[Work instruction] Copy nothing but the lines below running from the line containing "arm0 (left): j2" through the line containing "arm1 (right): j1", both end lines included.

[Supplied information]
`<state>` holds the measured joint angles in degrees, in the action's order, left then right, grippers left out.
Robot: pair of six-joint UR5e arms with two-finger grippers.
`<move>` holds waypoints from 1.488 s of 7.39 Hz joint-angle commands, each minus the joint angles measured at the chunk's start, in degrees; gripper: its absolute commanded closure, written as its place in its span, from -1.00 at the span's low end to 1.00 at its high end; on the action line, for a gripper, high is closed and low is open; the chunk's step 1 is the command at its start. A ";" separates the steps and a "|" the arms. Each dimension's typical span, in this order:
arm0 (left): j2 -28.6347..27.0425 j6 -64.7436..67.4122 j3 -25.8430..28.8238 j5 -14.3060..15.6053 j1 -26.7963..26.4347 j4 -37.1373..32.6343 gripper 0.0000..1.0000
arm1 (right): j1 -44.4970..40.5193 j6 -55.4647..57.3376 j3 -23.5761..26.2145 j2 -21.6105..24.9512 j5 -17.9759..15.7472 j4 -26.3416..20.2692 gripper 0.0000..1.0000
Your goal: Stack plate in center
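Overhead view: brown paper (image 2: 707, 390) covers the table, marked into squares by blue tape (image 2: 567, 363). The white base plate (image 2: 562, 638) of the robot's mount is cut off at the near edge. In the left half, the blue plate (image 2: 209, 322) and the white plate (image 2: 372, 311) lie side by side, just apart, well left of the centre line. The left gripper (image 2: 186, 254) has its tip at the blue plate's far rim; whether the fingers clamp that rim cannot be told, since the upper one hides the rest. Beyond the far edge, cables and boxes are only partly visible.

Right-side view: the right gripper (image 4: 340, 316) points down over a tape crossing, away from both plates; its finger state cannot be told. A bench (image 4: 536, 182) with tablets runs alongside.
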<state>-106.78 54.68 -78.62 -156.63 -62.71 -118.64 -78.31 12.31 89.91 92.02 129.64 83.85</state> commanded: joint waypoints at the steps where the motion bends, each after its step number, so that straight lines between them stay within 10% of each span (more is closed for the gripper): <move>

[Result]
arm0 (left): j2 -28.6347..27.0425 j6 -64.7436..67.4122 j3 -25.8430..28.8238 j5 -14.3060..15.6053 j1 -26.7963..26.4347 j4 -37.1373..32.6343 gripper 0.0000..1.0000
arm1 (right): j1 -44.4970..40.5193 j6 -55.4647..57.3376 j3 -23.5761..26.2145 j2 -21.6105..24.9512 j5 -17.9759..15.7472 j4 -26.3416..20.2692 gripper 0.0000..1.0000

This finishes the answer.